* [The task]: In the material below, some lines carry "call". Copy each such line.

* [Material provided]:
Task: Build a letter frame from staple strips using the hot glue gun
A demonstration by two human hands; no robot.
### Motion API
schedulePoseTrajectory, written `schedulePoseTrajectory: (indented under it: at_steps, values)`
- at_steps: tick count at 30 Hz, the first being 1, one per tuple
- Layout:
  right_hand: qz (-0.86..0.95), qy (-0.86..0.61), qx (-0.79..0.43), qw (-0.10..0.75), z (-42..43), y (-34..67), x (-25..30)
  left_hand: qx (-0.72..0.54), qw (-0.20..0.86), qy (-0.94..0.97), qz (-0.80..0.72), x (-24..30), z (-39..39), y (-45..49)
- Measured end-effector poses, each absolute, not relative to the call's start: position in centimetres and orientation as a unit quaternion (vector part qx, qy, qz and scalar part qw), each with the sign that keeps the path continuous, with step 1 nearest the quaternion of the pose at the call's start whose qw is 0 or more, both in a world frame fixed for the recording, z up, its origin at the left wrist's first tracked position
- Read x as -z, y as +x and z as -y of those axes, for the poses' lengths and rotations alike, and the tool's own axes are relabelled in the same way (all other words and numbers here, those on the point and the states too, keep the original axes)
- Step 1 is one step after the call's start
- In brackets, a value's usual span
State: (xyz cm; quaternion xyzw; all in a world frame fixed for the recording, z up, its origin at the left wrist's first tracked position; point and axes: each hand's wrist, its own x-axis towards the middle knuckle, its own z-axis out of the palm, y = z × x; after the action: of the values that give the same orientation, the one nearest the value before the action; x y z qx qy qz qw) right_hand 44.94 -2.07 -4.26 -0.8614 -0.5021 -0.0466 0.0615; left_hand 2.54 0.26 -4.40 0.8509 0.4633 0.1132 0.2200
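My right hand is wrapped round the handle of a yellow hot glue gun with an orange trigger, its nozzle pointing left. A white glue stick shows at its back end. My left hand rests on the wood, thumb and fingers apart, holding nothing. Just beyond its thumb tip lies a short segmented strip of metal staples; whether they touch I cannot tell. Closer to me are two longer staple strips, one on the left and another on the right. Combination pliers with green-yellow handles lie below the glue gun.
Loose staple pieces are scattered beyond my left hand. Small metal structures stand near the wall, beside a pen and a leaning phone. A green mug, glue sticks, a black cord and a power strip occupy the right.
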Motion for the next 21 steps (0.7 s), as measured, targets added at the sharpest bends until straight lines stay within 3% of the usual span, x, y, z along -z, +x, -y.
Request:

* [Task output]:
- Measured end-effector poses, each absolute, not relative to the call's start: position in centimetres and orientation as a unit quaternion (vector part qx, qy, qz and scalar part qw), each with the sign that keeps the path continuous, with step 1 nearest the quaternion of the pose at the call's start whose qw is 0 or more, both in a world frame fixed for the recording, z up, its origin at the left wrist's first tracked position
- Step 1 is one step after the call's start

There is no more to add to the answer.